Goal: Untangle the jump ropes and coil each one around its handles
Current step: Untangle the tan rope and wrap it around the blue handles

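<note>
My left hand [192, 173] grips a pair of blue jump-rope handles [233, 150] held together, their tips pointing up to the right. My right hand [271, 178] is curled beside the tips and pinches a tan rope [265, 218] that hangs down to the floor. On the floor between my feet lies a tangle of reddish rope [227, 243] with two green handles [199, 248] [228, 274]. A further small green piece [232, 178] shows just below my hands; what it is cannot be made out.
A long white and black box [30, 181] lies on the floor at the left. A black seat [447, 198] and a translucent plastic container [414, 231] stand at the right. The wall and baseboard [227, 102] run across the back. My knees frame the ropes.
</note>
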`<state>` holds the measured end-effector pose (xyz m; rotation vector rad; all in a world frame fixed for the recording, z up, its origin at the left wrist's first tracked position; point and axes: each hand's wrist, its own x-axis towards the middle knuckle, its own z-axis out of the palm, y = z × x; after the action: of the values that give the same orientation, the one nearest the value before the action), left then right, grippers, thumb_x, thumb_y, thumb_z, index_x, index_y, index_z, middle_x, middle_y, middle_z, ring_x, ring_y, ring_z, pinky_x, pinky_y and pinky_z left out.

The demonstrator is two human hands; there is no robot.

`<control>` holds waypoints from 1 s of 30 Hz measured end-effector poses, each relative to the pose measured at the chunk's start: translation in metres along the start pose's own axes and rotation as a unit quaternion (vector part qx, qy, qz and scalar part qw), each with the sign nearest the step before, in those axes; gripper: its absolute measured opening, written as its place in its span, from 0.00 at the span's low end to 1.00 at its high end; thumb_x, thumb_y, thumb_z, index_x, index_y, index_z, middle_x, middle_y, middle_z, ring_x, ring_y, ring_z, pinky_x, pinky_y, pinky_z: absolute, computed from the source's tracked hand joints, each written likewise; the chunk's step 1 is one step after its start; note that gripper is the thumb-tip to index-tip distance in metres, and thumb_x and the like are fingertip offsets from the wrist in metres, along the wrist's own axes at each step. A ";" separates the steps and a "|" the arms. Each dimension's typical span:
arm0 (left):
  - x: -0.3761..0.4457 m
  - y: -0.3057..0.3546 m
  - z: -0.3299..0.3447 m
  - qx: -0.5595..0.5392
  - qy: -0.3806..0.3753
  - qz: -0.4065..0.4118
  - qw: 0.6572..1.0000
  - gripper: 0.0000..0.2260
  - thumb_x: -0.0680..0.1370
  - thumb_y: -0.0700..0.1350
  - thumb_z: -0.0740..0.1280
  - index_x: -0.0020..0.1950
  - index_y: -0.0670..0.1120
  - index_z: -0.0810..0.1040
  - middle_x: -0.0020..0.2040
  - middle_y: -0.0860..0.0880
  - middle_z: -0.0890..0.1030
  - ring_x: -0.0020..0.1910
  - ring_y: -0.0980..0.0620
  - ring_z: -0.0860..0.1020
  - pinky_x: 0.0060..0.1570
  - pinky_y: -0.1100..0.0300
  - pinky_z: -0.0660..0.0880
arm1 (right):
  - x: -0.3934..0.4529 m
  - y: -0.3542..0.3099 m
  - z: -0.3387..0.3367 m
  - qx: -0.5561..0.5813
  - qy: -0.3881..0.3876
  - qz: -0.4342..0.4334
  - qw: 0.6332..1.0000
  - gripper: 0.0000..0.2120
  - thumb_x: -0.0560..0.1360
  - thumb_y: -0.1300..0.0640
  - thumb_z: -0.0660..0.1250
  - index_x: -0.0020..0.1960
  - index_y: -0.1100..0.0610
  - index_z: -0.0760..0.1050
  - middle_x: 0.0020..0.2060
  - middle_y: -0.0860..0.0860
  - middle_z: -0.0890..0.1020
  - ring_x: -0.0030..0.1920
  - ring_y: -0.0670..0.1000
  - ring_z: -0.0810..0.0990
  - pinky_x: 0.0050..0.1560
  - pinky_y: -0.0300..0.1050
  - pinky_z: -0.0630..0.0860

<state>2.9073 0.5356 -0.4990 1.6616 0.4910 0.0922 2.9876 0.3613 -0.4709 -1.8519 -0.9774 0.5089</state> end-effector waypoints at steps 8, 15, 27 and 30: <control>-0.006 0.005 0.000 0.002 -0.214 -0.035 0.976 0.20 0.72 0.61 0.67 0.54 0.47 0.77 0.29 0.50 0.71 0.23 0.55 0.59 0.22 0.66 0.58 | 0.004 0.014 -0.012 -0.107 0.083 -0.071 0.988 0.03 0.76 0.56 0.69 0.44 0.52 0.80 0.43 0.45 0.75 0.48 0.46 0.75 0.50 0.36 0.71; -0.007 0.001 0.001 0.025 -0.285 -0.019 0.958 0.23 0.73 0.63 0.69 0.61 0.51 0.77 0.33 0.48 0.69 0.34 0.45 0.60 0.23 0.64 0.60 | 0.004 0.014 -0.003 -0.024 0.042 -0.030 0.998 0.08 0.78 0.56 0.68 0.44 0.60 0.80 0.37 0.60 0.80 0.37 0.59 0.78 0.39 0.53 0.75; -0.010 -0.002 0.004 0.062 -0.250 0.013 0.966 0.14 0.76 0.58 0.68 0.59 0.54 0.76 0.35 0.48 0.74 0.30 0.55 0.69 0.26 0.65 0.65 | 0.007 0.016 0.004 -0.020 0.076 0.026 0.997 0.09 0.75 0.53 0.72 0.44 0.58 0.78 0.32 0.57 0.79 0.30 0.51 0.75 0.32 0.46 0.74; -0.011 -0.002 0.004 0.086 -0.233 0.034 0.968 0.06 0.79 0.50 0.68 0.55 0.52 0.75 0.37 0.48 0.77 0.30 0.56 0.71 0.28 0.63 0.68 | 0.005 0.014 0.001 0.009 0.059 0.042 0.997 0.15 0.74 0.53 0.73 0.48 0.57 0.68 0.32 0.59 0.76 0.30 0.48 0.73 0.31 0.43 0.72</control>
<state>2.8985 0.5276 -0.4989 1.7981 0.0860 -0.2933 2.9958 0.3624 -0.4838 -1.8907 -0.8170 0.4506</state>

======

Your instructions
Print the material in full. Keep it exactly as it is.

Response area
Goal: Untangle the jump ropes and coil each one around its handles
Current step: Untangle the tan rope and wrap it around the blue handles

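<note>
My left hand [192, 173] grips a pair of blue jump-rope handles [233, 150] held together, their tips pointing up to the right. My right hand [271, 178] is curled beside the tips and pinches a tan rope [265, 218] that hangs down to the floor. On the floor between my feet lies a tangle of reddish rope [227, 243] with two green handles [199, 248] [228, 274]. A further small green piece [232, 178] shows just below my hands; what it is cannot be made out.
A long white and black box [30, 181] lies on the floor at the left. A black seat [447, 198] and a translucent plastic container [414, 231] stand at the right. The wall and baseboard [227, 102] run across the back. My knees frame the ropes.
</note>
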`<state>` holds the measured end-effector pose (xyz m; rotation vector rad; all in a world frame fixed for the recording, z up, its origin at the left wrist's first tracked position; point and axes: each hand's wrist, its own x-axis towards the middle knuckle, its own z-axis out of the palm, y = z × x; after the action: of the values that give the same orientation, the one nearest the value before the action), left then right, grippers, thumb_x, thumb_y, thumb_z, index_x, index_y, index_z, middle_x, middle_y, middle_z, ring_x, ring_y, ring_z, pinky_x, pinky_y and pinky_z left out.

The demonstrator is two human hands; there is no robot.

`<control>` holds waypoints from 1 s of 30 Hz measured end-effector poses, each relative to the pose measured at the chunk's start: translation in metres along the start pose's own axes and rotation as a unit quaternion (vector part qx, qy, qz and scalar part qw), each with the sign nearest the step before, in those axes; gripper: its absolute measured opening, written as its place in its span, from 0.00 at the span's low end to 1.00 at its high end; thumb_x, thumb_y, thumb_z, index_x, index_y, index_z, middle_x, middle_y, middle_z, ring_x, ring_y, ring_z, pinky_x, pinky_y, pinky_z: absolute, computed from the source's tracked hand joints, each written likewise; the chunk's step 1 is one step after its start; note that gripper is the thumb-tip to index-tip distance in metres, and thumb_x and the like are fingertip offsets from the wrist in metres, along the wrist's own axes at each step. A ";" separates the steps and a "|" the arms. Each dimension's typical span:
arm0 (left):
  - x: -0.3761..0.4457 m
  - y: -0.3057..0.3546 m
  - z: -0.3299..0.3447 m
  - qx: -0.5595..0.5392
  - qy: -0.3806..0.3753
  - qz: -0.4065..0.4118
  - qw: 0.6572..1.0000
  - gripper: 0.0000..0.2260
  - thumb_x: -0.0680..0.1370
  - thumb_y: -0.0700..0.1350
  - thumb_z: -0.0740..0.1280
  - index_x: -0.0020..0.1950
  - index_y: -0.0670..0.1120
  - index_z: -0.0810..0.1040
  - middle_x: -0.0020..0.2040
  - middle_y: -0.0860..0.0880
  - middle_z: -0.0890..0.1030
  - ring_x: -0.0020..0.1910
  - ring_y: -0.0980..0.0620
  - ring_z: -0.0860..0.1020
  - pinky_x: 0.0060..0.1570
  - pinky_y: -0.1100..0.0300
  - pinky_z: -0.0660..0.0880
arm1 (right):
  - x: -0.3934..0.4529 m
  - y: -0.3542..0.3099 m
  - z: -0.3387..0.3367 m
  - qx: -0.5561..0.5813
  - qy: -0.3881..0.3876
  - qz: -0.4342..0.4334
  - qw: 0.6332..1.0000
  - gripper: 0.0000..0.2120
  - thumb_x: -0.0560..0.1360
  - thumb_y: -0.1300..0.0640
  - thumb_z: -0.0660..0.1250
  - index_x: -0.0020..0.1960
  - index_y: -0.1100..0.0610
  - index_z: -0.0760..0.1050
  - middle_x: 0.0020..0.2060
  - middle_y: -0.0860..0.0860
  - middle_z: -0.0890..0.1020
  - ring_x: -0.0030..0.1920
  - ring_y: -0.0670..0.1000
  - ring_z: -0.0810..0.0990
  - pinky_x: 0.0050..0.1560
  - pinky_y: -0.0300..0.1050
  - pinky_z: -0.0630..0.0860

<state>2.9073 0.5356 -0.4990 1.6616 0.4910 0.0922 2.9876 0.3613 -0.4709 -1.8519 -0.9774 0.5089</state> end-effector waypoints at steps 8, 15, 27 and 30: <control>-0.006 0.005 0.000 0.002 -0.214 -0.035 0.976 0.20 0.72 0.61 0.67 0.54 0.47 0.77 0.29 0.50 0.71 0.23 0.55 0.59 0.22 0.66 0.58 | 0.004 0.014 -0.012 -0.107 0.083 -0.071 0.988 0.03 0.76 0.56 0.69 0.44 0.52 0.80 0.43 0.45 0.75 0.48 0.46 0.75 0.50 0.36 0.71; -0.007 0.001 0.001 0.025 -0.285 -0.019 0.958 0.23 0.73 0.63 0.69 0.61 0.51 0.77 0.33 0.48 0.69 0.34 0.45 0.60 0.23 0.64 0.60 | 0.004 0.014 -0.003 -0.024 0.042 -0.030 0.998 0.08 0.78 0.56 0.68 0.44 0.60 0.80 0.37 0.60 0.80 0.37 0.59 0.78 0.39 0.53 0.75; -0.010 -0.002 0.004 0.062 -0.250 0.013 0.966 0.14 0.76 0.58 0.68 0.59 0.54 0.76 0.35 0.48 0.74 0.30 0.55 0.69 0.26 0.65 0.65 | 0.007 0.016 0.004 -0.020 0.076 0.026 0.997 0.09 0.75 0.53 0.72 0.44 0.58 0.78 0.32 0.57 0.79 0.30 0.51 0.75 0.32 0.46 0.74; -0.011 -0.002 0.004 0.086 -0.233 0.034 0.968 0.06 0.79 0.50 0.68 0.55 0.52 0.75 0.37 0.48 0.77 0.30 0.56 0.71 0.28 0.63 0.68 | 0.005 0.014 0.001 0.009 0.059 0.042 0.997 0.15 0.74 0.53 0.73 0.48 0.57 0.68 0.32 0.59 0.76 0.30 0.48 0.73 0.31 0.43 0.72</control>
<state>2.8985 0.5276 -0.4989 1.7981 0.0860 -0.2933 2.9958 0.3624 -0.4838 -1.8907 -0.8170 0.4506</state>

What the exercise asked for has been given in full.